** Opening SUPPLIED MATERIAL block **

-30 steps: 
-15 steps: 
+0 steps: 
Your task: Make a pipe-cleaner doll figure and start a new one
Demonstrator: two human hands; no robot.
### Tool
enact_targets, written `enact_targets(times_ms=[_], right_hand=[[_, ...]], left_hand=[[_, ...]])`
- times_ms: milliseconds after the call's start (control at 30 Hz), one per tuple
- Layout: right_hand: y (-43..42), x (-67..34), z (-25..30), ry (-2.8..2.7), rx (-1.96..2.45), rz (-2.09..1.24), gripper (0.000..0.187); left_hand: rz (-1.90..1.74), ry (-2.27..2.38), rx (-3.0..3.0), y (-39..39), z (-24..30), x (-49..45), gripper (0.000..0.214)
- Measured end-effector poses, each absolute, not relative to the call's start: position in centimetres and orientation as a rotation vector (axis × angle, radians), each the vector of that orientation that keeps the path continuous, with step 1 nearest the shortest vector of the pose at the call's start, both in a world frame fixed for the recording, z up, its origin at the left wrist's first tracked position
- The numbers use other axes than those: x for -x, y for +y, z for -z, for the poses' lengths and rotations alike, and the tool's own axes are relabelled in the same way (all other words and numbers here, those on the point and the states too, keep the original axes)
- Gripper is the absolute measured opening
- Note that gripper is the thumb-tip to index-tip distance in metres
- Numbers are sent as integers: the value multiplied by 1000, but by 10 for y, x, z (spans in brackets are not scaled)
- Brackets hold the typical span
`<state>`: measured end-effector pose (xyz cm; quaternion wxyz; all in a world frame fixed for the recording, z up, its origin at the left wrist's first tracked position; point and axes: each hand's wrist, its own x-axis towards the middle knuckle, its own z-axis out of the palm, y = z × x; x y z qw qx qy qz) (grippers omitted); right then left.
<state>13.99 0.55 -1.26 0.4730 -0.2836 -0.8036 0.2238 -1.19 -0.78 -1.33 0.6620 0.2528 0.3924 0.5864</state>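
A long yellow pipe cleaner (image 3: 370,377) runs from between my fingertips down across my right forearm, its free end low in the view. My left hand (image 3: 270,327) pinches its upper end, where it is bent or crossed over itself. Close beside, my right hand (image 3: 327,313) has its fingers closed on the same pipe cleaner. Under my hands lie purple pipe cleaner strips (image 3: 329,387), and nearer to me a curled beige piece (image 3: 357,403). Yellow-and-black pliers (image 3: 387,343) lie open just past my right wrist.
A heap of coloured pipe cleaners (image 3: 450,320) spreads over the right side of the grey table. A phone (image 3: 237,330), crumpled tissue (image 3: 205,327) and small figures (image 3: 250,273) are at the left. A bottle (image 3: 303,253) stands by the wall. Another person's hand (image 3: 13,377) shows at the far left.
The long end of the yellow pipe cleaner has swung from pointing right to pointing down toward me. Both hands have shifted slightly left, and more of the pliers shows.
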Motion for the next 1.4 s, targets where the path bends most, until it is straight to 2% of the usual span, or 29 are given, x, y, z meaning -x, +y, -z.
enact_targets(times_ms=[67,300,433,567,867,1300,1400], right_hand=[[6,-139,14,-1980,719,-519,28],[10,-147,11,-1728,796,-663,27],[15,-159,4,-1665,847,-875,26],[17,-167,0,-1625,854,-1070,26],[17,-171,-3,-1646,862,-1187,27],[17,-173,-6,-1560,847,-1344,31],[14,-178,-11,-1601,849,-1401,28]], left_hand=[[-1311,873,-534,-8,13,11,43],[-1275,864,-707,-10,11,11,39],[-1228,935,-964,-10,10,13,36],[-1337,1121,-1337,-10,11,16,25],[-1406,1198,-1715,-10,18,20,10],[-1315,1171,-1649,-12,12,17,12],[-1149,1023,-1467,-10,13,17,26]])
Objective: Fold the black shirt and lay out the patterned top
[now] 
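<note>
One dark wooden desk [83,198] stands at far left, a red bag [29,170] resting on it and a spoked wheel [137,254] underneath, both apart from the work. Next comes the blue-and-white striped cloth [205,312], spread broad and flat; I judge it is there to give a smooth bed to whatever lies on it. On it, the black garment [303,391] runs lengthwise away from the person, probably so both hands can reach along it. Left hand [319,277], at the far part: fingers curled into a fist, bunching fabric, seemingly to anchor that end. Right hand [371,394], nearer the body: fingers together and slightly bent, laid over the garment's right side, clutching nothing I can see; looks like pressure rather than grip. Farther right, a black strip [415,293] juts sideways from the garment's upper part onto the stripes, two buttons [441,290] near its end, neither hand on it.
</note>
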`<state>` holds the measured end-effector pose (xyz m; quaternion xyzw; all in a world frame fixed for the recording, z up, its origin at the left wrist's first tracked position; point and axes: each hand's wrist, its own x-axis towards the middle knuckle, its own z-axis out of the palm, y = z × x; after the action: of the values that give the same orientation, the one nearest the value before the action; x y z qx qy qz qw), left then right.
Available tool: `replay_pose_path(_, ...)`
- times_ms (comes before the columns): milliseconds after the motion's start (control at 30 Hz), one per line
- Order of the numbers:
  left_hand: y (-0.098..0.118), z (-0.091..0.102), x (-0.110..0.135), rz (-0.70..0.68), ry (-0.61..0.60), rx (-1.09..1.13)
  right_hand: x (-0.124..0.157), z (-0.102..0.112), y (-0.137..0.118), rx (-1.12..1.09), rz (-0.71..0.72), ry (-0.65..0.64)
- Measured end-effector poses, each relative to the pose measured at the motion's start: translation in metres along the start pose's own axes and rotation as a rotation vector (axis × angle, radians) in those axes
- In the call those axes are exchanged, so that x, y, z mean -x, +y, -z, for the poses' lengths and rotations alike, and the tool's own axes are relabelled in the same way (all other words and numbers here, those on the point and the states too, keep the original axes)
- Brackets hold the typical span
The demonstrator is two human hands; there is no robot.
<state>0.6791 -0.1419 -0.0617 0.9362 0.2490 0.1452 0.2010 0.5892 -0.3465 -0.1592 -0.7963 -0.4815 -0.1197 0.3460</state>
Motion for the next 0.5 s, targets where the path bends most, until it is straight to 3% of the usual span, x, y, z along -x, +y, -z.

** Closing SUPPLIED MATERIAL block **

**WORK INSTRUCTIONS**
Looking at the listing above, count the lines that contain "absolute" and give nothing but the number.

**EXERCISE RESULT**
2